EXTRACTED MATERIAL:
= = = = =

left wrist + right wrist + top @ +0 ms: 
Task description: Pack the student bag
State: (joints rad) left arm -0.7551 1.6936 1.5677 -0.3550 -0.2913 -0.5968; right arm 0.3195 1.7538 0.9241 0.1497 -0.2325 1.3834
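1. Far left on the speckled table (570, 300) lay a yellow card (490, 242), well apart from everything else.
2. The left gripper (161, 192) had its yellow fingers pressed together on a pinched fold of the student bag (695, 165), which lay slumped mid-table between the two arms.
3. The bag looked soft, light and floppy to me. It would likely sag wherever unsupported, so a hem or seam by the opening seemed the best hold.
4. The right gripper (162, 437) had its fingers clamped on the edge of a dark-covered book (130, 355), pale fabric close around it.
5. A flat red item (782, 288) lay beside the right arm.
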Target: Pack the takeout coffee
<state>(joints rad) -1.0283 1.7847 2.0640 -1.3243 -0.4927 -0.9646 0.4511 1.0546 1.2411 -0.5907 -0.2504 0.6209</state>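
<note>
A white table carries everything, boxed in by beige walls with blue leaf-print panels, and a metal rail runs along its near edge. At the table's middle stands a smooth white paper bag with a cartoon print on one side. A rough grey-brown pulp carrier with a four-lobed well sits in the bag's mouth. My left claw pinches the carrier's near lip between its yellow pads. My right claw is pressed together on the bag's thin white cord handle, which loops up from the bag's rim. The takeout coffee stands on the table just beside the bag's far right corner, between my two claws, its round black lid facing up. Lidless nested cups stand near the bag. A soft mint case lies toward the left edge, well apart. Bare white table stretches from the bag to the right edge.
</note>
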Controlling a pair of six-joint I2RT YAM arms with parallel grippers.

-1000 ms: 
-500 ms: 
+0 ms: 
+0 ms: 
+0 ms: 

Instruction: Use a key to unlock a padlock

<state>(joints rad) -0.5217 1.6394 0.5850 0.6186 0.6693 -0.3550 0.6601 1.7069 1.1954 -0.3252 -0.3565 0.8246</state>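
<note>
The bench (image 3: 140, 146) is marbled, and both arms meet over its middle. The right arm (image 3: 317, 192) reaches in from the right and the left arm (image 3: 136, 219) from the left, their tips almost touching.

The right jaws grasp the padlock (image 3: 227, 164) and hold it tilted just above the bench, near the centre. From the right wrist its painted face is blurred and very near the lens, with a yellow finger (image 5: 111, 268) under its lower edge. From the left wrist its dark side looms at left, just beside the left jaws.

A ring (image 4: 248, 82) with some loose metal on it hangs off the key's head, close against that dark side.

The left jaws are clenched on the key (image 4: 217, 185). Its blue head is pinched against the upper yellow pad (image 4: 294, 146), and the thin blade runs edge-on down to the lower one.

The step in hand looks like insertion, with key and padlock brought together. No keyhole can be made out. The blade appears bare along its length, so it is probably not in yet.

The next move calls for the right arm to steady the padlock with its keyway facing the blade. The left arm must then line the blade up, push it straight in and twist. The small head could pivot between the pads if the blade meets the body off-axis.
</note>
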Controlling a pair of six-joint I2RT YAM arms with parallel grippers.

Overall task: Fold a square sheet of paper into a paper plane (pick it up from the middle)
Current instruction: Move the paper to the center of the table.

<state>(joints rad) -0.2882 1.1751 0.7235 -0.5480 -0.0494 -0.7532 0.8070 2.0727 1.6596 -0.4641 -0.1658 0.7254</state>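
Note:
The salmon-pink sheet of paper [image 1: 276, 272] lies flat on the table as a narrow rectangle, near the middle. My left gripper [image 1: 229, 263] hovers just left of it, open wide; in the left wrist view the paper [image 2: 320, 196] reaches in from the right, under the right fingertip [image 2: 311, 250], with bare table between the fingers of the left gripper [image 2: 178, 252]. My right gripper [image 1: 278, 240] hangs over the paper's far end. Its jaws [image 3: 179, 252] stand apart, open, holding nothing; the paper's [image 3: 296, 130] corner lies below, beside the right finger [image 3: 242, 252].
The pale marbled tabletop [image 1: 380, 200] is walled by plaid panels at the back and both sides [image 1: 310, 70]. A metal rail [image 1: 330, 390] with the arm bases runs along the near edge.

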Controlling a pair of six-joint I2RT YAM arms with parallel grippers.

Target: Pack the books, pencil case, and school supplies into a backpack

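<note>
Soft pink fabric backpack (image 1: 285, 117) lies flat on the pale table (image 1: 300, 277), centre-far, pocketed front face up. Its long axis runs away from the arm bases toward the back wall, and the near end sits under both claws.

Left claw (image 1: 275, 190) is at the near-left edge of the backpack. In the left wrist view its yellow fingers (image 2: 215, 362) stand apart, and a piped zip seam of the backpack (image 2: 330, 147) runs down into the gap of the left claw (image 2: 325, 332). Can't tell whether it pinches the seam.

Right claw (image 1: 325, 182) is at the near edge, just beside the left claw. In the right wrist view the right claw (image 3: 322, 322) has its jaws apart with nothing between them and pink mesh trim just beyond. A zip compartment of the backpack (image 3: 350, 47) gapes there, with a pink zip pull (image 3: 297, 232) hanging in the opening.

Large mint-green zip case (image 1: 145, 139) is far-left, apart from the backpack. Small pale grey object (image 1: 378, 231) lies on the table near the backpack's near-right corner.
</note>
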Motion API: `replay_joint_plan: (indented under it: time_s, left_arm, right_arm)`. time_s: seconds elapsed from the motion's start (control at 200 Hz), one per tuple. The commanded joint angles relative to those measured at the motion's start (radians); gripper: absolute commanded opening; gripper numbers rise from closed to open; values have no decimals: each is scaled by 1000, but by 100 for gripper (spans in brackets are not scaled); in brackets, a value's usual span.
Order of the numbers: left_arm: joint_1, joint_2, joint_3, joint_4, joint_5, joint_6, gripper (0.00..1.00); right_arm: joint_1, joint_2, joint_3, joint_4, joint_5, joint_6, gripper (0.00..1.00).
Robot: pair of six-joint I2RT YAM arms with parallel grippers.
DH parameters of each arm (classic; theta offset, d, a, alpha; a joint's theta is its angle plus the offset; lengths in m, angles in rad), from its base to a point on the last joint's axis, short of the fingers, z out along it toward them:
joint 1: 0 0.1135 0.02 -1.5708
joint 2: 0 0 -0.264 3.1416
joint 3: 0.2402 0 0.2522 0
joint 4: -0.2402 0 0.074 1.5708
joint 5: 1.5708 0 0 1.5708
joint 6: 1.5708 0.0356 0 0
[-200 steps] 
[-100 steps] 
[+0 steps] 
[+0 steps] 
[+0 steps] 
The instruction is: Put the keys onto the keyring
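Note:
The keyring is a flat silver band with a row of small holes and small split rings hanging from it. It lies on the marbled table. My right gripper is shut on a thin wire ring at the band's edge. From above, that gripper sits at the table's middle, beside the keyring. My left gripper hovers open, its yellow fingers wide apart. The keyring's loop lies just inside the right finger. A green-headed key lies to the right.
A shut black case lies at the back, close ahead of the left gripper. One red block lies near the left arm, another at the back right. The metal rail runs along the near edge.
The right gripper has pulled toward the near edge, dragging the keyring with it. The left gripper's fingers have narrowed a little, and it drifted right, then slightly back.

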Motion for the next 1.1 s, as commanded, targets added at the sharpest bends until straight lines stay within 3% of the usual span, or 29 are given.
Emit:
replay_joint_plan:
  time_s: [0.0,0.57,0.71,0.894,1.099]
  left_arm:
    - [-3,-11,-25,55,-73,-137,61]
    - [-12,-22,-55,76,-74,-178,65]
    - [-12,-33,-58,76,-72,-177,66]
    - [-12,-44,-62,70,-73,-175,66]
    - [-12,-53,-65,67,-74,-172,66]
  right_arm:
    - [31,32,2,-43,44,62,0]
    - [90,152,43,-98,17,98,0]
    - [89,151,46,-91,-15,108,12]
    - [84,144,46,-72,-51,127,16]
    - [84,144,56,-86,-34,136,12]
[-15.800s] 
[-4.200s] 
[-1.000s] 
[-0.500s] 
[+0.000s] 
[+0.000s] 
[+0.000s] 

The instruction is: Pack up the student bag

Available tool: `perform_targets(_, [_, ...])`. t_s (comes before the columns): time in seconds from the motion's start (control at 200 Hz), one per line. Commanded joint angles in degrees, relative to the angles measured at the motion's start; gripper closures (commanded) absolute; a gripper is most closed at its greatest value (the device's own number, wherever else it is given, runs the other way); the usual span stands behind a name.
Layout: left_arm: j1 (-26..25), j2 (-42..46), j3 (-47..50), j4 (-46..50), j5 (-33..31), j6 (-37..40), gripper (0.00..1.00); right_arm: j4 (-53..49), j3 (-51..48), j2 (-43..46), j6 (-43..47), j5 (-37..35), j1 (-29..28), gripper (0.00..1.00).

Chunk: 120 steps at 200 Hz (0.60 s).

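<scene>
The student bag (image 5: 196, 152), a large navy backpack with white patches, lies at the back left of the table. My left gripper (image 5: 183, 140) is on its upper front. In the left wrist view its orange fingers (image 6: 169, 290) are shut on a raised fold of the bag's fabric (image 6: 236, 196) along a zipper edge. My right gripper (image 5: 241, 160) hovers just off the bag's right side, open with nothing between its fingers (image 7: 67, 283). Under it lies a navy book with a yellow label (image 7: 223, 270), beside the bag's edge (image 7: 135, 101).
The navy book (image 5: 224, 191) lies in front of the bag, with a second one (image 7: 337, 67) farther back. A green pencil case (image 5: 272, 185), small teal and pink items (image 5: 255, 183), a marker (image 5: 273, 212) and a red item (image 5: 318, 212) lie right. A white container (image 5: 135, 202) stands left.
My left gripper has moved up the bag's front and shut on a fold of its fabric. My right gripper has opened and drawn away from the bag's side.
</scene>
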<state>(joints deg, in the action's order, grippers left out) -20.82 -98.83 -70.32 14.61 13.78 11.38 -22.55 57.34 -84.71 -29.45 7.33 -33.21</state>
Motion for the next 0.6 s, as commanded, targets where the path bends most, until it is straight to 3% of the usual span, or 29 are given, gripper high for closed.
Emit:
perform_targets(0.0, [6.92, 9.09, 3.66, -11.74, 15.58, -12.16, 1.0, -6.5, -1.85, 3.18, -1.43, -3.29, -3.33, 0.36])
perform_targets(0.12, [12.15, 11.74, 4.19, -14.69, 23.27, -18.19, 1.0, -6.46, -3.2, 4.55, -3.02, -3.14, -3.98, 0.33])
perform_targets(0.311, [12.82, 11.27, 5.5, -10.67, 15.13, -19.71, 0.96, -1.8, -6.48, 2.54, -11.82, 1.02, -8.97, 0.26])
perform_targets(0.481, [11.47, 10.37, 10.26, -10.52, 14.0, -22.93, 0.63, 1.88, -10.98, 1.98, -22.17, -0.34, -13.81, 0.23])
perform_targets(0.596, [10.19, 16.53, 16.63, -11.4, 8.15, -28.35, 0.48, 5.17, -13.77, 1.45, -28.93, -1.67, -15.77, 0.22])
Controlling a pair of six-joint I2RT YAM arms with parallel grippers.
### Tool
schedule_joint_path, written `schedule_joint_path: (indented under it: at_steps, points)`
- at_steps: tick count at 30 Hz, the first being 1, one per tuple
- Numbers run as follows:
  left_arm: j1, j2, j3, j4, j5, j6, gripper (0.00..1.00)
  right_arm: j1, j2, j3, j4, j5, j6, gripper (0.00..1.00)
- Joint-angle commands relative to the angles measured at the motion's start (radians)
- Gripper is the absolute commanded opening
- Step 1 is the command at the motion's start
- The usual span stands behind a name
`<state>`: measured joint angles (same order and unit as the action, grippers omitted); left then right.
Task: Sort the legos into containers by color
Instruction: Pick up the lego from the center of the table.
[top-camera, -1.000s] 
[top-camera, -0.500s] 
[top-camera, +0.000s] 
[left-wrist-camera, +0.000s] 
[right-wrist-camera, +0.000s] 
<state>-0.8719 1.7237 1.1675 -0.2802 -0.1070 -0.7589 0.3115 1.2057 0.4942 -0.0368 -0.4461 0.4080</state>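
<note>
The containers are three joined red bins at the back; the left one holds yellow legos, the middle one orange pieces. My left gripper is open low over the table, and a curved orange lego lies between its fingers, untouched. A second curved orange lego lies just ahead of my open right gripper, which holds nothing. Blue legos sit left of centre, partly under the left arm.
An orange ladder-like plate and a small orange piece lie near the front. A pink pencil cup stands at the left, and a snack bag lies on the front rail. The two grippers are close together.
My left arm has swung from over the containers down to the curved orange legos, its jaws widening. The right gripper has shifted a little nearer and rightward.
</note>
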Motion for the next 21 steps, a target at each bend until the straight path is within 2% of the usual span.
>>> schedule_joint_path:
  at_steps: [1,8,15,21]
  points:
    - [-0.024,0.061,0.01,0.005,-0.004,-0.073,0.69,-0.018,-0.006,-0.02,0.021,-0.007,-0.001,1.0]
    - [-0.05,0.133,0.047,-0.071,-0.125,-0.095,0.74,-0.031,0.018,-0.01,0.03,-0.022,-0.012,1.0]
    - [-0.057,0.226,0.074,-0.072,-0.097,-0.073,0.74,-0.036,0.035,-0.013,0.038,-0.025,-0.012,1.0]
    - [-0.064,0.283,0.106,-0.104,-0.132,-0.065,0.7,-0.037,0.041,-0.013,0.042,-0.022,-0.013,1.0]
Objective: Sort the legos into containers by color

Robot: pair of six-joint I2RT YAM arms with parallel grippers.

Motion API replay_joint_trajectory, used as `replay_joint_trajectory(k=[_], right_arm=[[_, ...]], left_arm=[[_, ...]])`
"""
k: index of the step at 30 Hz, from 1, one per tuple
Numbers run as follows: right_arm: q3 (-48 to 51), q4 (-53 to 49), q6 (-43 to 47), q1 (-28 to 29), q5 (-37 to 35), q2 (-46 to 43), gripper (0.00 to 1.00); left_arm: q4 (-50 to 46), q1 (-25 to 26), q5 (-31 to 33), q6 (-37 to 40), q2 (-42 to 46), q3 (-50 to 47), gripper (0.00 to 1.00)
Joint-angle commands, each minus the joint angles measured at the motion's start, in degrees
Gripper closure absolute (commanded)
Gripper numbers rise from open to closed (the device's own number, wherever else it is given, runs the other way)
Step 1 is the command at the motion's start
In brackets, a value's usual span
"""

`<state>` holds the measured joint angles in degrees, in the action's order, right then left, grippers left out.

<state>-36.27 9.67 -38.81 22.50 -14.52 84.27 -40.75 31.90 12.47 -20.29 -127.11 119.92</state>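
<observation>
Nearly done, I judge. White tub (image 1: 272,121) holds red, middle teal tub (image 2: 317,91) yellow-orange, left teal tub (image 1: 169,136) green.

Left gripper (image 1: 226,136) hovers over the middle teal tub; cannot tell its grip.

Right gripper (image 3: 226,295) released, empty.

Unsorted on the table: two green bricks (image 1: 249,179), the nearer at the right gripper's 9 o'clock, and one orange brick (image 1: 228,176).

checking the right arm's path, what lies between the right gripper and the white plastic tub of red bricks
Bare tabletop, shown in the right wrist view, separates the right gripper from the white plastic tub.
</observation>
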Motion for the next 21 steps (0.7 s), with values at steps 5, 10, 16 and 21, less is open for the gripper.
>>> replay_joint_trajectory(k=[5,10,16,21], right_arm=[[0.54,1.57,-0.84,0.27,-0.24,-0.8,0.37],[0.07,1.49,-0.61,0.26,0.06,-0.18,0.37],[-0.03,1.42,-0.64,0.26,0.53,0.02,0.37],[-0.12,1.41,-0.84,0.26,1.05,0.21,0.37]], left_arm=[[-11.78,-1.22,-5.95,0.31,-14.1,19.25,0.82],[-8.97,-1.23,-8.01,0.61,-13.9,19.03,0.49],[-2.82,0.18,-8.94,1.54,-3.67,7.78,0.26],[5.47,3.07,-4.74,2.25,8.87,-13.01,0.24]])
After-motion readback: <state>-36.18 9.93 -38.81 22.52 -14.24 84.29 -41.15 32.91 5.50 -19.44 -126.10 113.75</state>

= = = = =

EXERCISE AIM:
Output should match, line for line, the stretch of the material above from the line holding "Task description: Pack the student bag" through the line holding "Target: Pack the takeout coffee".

OUTPUT BELOW:
Task description: Pack the student bag
State: (joints rad) left arm -0.7551 1.6936 1.5677 -0.3550 -0.2913 -0.5968; right arm 0.3195 1.7538 0.9241 0.1497 -0.2325 1.3834
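1. Far left on the speckled table (570, 300) lay a yellow card (490, 242), well apart from everything else.
2. The left gripper (161, 192) had its yellow fingers pressed together on a pinched fold of the student bag (695, 165), which lay slumped mid-table between the two arms.
3. The bag looked soft, light and floppy to me. It would likely sag wherever unsupported, so a hem or seam by the opening seemed the best hold.
4. The right gripper (162, 437) had its fingers clamped on the edge of a dark-covered book (130, 355), pale fabric close around it.
5. A flat red item (782, 288) lay beside the right arm.
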Target: Pack the takeout coffee

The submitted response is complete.